*** Source material Section Begins ***

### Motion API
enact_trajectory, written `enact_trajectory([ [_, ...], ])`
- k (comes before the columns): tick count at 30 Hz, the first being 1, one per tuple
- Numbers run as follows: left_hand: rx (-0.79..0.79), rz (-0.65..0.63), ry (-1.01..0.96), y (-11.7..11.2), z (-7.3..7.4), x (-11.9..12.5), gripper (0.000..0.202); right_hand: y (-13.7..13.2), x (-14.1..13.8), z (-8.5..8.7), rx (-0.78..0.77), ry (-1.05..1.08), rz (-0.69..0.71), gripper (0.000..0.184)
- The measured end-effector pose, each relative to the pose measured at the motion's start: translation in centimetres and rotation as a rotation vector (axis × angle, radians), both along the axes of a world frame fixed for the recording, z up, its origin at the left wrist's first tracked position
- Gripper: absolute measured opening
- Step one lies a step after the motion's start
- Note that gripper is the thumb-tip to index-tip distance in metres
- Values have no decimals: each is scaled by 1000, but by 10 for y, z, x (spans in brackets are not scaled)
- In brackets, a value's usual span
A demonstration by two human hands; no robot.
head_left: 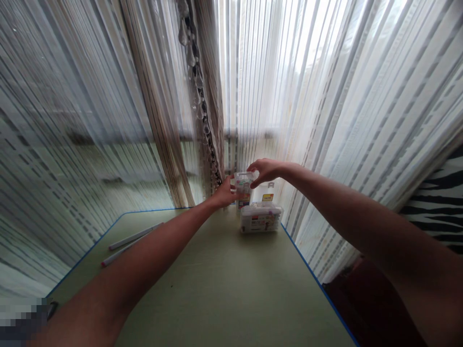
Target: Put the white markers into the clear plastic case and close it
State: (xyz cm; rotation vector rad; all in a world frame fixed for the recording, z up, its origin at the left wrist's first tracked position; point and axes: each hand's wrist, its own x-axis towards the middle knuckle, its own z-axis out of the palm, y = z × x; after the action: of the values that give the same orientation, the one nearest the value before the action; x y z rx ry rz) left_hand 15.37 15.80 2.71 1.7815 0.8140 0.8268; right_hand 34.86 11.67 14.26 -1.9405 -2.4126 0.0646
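The left hand is grasping the left side of a clear plastic case, which is standing near the worktop's far edge. The right hand is curling its fingers and thumb about the case's upper right; whether they are gripping it, I cannot tell. Just in front, a labelled marker case is resting on the pale green worktop. Two white markers, an upper one and a lower one, are lying beyond the left forearm. Striped curtains are hanging behind everything.
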Motion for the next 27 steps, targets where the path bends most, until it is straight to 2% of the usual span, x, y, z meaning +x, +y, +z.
enact_trajectory([
  [5, -15, -10, 27, 2, -10, -1, 83, -3, -1, 0, -9, 39, -18, 82],
  [10, -18, 15, 52, 1, -17, 2, 59, -4, 0, -1, -6, 48, -10, 76],
  [13, -9, 53, 68, -1, -18, 3, 52, -4, 1, -1, -13, 59, -6, 74],
  [22, -2, 52, 100, -7, -12, -1, 48, 0, 4, -2, -29, 104, 6, 76],
  [27, 17, 47, 132, -10, -11, -4, 58, -1, 5, -3, -35, 140, -3, 81],
])
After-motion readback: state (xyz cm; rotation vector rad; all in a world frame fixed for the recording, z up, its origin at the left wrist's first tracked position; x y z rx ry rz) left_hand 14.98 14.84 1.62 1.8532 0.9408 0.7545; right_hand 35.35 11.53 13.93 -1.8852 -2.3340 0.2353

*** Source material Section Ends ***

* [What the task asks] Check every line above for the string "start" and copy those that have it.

* [Finished exercise]
- The measured end-effector pose, each relative to the pose measured at the motion's start: translation in centimetres and rotation as a rotation vector (axis × angle, radians), both along the axes of a world frame fixed for the recording, z up, its origin at the left wrist's first tracked position
- Step one lies a step after the motion's start

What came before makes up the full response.